■ WHAT THE EXERCISE ASKS ■
Write out each line exactly, starting with the one containing "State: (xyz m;" and stopping after the last line of the listing below.
++++ PROVIDED DATA
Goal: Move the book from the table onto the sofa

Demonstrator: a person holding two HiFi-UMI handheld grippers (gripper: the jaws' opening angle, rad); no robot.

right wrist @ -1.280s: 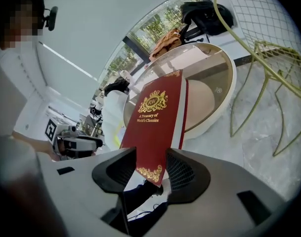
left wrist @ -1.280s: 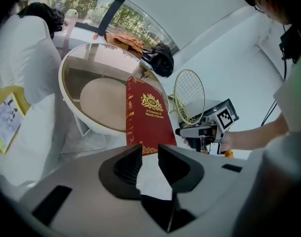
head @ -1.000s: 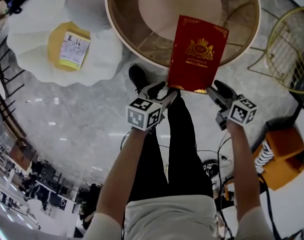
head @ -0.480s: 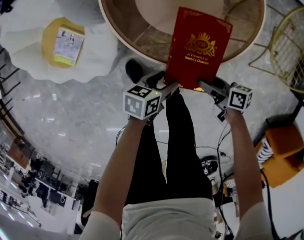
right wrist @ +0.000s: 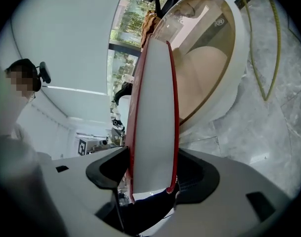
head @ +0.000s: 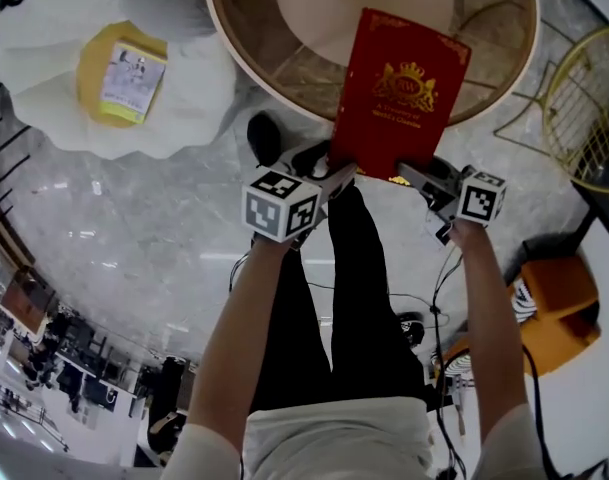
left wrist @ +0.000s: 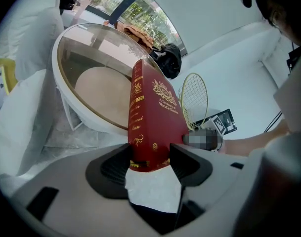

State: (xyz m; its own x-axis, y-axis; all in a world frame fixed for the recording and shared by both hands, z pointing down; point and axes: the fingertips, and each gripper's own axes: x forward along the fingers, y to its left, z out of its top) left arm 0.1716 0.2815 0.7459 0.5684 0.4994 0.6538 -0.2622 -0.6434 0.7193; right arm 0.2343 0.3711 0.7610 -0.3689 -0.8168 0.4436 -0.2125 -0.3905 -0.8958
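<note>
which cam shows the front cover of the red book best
The head view: the red book faces that camera, so the whole front cover with its gold crest shows. The left gripper view gives the spine and the cover at a steep slant. The right gripper view gives only the white page edge between the red boards.

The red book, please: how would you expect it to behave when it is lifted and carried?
Probably stiff: the book looks hardbound and shows no sag. Likely rather heavy for its size: the right gripper view shows a thick block of pages. Its smooth, glossy-looking face might slip a little, though I can't be sure.
</note>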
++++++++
■ RESULT BELOW ■
State: (xyz m; its own x-axis, y-axis; all in a world frame fixed for the recording and shared by both hands, z pointing down; point and axes: the fingertips, and each gripper's own axes: x forward along the fingers, y to its left, z out of its top) left arm 0.1716 0.2815 0.7459 0.5684 0.4994 0.6538 -0.2622 -0.6434 0.7193; right arm 0.2343 0.3711 0.7610 -0.3689 -0.8168 0.4436 -0.2125 -0.3905 -0.8958
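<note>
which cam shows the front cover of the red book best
The head view: the red book faces that camera, so the whole front cover with its gold crest shows. The left gripper view gives the spine and the cover at a steep slant. The right gripper view gives only the white page edge between the red boards.

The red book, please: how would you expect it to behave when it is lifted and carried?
Probably stiff: the book looks hardbound and shows no sag. Likely rather heavy for its size: the right gripper view shows a thick block of pages. Its smooth, glossy-looking face might slip a little, though I can't be sure.
</note>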

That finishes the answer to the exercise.